## INSTRUCTIONS FOR THE TASK
Every line of the listing that follows must be written out unchanged.
--- GIVEN INFORMATION Enclosed Below ---
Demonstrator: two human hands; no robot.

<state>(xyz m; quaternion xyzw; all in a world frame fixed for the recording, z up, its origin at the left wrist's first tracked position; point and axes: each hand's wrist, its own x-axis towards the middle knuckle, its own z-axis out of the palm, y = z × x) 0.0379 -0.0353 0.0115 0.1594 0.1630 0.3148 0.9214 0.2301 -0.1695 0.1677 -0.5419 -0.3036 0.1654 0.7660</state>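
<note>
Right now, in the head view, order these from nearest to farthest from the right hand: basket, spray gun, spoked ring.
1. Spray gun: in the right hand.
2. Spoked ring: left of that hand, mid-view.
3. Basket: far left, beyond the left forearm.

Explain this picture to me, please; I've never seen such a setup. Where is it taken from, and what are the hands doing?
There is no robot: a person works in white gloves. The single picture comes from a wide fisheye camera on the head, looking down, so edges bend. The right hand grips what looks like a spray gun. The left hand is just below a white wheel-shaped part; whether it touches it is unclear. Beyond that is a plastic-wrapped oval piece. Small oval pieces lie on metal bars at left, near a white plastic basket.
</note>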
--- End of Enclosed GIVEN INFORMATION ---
## EXPECTED ANSWER
Demonstrator: two human hands; no robot.

<state>(xyz m; quaternion xyzw; all in a world frame fixed for the recording, z up, its origin at the left wrist's first tracked position; point and axes: each hand's wrist, its own x-axis towards the middle knuckle, its own z-axis out of the palm, y = z × x) 0.0379 -0.0353 0.0115 0.1594 0.1630 0.3148 0.9214 0.2301 -0.1695 0.1677 -0.5419 -0.3036 0.1654 0.7660</state>
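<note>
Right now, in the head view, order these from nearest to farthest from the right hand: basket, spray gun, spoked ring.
1. Spray gun: in the right hand.
2. Spoked ring: left of that hand, mid-view.
3. Basket: far left, beyond the left forearm.

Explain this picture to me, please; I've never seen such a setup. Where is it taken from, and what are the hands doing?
There is no robot: a person works in white gloves. The single picture comes from a wide fisheye camera on the head, looking down, so edges bend. The right hand grips what looks like a spray gun. The left hand is just below a white wheel-shaped part; whether it touches it is unclear. Beyond that is a plastic-wrapped oval piece. Small oval pieces lie on metal bars at left, near a white plastic basket.
</note>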

This exercise has nothing further to it.